In practice, the choice between MLE and Bayesian estimation, as well as the selection of an appropriate loss function, should be guided by the structure of the data, the availability of prior knowledge, and the decision-making context. MLE is advantageous for its computational simplicity and strong asymptotic properties, particularly when large sample sizes are available and prior information is limited or unavailable. Conversely, Bayesian methods offer greater flexibility by incorporating prior beliefs and allowing for tailored loss functions. For instance, the squared error loss function is suitable when over- and under-estimation carry equal risk, while the LINEX and GE loss functions are more appropriate in asymmetric risk settings. Our simulation results suggest that the GE loss function with often yields the most accurate Bayesian estimates under PFFC. Thus, practitioners are encouraged to align their estimation strategy with the specific goals of the analysis, the nature of the loss associated with estimation errors, and the level of prior information available.

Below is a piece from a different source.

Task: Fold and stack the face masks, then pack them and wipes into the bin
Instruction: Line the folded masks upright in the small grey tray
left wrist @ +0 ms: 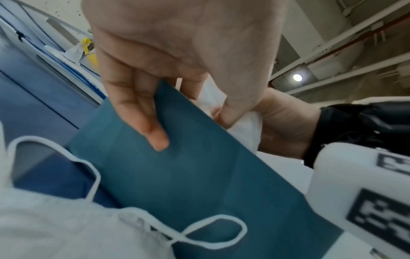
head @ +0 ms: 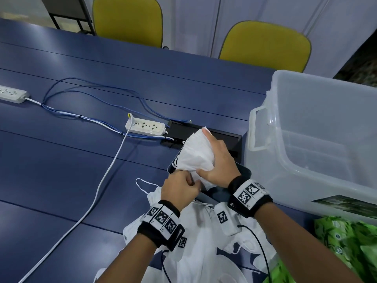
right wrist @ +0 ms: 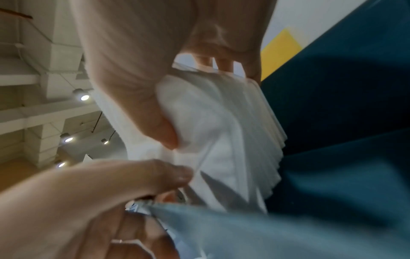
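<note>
My right hand (head: 216, 160) grips a thick stack of folded white masks (head: 193, 156), thumb on one side and fingers over the top edge, tilted into the mouth of a dark teal bag (head: 242, 170). The right wrist view shows the stack (right wrist: 221, 131) fanned against the bag (right wrist: 343, 122). My left hand (head: 181, 188) pinches the bag's near edge (left wrist: 188, 175), fingers curled over it. Loose white masks (head: 204, 242) with ear loops lie under my wrists. The clear plastic bin (head: 285, 111) stands at the right. Green wipes packs (head: 342, 242) lie in front of it.
A white power strip (head: 145, 127) with white and blue cables lies left of the hands, by a black cable box (head: 224, 137) set in the blue table. A second strip (head: 12, 96) sits at the far left. Two yellow chairs (head: 265, 43) stand behind the table.
</note>
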The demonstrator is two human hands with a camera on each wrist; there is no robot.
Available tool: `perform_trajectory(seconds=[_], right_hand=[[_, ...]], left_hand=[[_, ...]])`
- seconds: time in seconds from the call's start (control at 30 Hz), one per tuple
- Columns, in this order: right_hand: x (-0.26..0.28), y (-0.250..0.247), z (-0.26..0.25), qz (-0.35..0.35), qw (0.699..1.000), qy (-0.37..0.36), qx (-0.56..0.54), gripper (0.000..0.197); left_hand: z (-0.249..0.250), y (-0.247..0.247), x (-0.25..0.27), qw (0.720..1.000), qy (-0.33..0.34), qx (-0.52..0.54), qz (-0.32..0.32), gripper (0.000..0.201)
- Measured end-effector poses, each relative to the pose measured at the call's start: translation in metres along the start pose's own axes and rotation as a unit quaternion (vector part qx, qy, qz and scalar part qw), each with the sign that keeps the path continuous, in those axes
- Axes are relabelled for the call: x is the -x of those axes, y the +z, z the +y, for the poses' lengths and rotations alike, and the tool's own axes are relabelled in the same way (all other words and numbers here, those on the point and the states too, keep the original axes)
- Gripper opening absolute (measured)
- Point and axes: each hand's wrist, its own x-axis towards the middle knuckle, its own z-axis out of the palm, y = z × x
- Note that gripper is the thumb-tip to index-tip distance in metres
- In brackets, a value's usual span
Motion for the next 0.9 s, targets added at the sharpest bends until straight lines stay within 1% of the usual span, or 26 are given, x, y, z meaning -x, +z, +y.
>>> perform_trajectory(seconds=[0.07,0.13,0.2,0.23,0.27,0.3,0.33,0.4,0.47,0.5,0.53,0.6,0.63,0.67,0.7,0.73,0.77,0.8,0.87,0.9], right_hand=[[-0.003,0.006,0.003,-0.016,1.0,0.001,0.01,0.114],[-0.004,0.014,0.004,-0.041,0.998,0.011,0.038,0.119],[-0.004,0.02,0.0,-0.072,0.992,0.023,0.099,0.121],[-0.005,0.022,-0.002,-0.086,0.987,0.029,0.132,0.122],[-0.005,0.024,-0.003,-0.1,0.982,0.036,0.156,0.123],[-0.006,0.024,-0.005,-0.111,0.979,0.044,0.166,0.124],[-0.006,0.024,-0.007,-0.121,0.977,0.054,0.167,0.125],[-0.007,0.021,-0.01,-0.139,0.973,0.066,0.173,0.128],[-0.006,0.016,-0.013,-0.152,0.969,0.071,0.179,0.131],[-0.004,0.012,-0.014,-0.149,0.972,0.073,0.167,0.134],[-0.002,0.007,-0.014,-0.136,0.979,0.076,0.129,0.136],[0.005,-0.001,-0.011,-0.087,0.992,0.092,-0.025,0.134],[0.012,-0.004,-0.009,-0.054,0.985,0.11,-0.121,0.129],[0.019,-0.005,-0.008,-0.017,0.968,0.135,-0.213,0.122],[0.025,-0.003,-0.007,0.015,0.945,0.163,-0.283,0.111],[0.029,0.001,-0.008,0.042,0.927,0.187,-0.322,0.099],[0.03,0.006,-0.008,0.06,0.922,0.203,-0.325,0.089],[0.03,0.013,-0.009,0.069,0.927,0.21,-0.303,0.081],[0.027,0.026,-0.012,0.057,0.95,0.215,-0.218,0.075],[0.025,0.033,-0.015,0.044,0.959,0.222,-0.172,0.074]], left_hand=[[-0.007,-0.001,0.006,0.997,0.053,0.01,0.051,0.02],[-0.017,-0.002,0.01,0.986,0.114,0.03,0.119,0.02],[-0.024,-0.004,0.008,0.974,0.145,0.036,0.172,0.031],[-0.027,-0.006,0.006,0.972,0.139,0.042,0.186,0.038],[-0.029,-0.008,0.003,0.973,0.126,0.055,0.187,0.047],[-0.03,-0.011,0.002,0.976,0.112,0.075,0.172,0.06],[-0.031,-0.012,0.0,0.98,0.1,0.098,0.142,0.076],[-0.031,-0.014,-0.003,0.984,0.083,0.144,0.066,0.102],[-0.032,-0.014,-0.007,0.985,0.067,0.16,0.009,0.113],[-0.033,-0.014,-0.009,0.985,0.059,0.161,-0.01,0.115],[-0.033,-0.015,-0.009,0.985,0.054,0.162,-0.023,0.115],[-0.035,-0.016,-0.012,0.984,0.051,0.164,-0.041,0.111],[-0.037,-0.017,-0.013,0.983,0.05,0.168,-0.052,0.109],[-0.039,-0.018,-0.015,0.981,0.05,0.177,-0.065,0.108],[-0.04,-0.019,-0.017,0.977,0.046,0.192,-0.078,0.106],[-0.04,-0.02,-0.018,0.971,0.041,0.217,-0.088,0.103],[-0.039,-0.021,-0.019,0.963,0.033,0.25,-0.098,0.097],[-0.038,-0.021,-0.018,0.952,0.027,0.285,-0.107,0.091],[-0.034,-0.019,-0.013,0.939,0.018,0.321,-0.119,0.086],[-0.033,-0.017,-0.01,0.943,0.02,0.31,-0.12,0.087]])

Based on the simulation findings, we discover that a sample size of at least 30 with a censoring scheme that affects 30–40% of observations results in stable estimation. We propose the following rule: add at least 10 uncensored observations for each additional parameter above three. For guidance, refer to
Table 13.
This study has several limitations that should be acknowledged. First, the construction of ACIs relies on asymptotic properties, which may not perform optimally in small samples. Second, the empirical validation is based on a single real dataset, which may limit the generalizability of the results. Third, the simulation study explores only a limited set of parameter configurations. To address these limitations, future research could involve applying the proposed methods to diverse datasets, investigating the impact of alternative prior distributions in Bayesian analysis, and developing more efficient computational techniques for parameter estimation under PFFC schemes.